■ **Exercise objective**
If a line below includes the string "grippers", copy it.
(Data provided)
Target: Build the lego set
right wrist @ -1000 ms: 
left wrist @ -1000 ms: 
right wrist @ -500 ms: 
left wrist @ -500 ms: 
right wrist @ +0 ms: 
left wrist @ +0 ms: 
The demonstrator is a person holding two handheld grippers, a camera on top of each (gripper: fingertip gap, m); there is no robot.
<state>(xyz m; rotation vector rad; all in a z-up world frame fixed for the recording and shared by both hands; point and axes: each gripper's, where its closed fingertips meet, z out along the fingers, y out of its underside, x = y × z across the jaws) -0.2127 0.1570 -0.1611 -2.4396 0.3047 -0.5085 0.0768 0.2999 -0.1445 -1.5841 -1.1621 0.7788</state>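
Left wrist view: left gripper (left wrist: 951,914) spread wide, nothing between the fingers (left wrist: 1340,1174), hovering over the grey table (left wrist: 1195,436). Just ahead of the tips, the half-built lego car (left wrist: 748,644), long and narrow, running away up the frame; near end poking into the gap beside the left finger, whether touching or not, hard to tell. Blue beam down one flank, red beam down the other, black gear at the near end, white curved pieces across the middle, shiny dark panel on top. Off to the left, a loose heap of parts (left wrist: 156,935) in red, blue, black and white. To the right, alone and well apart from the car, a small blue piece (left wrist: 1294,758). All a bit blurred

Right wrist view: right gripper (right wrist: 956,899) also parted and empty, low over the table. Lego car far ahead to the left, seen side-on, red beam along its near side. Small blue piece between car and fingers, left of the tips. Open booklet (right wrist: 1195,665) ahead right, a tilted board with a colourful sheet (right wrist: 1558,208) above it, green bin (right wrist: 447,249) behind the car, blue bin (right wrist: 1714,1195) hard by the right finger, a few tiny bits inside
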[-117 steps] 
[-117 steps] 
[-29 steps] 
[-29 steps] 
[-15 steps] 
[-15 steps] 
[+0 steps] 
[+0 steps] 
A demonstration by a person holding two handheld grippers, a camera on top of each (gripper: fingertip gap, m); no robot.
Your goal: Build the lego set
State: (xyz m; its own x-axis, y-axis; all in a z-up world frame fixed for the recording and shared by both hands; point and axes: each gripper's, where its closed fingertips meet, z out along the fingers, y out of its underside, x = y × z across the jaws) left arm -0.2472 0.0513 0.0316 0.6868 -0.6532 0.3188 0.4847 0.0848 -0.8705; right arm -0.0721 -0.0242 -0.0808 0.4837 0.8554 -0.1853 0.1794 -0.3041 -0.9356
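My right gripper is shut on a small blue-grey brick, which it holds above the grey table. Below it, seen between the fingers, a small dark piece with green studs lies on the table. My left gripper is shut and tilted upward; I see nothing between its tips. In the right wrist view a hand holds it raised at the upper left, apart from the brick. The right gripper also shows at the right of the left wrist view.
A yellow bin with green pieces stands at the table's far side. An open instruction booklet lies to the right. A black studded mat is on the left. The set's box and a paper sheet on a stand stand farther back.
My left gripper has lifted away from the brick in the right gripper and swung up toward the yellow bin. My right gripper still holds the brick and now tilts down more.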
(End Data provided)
■ **Output of the task**
The demonstrator is a person holding two handheld grippers, a camera on top of each (gripper: fingertip gap, m); there is no robot.
A demonstration by a person holding two handheld grippers, a camera on top of each (gripper: fingertip gap, m); no robot.

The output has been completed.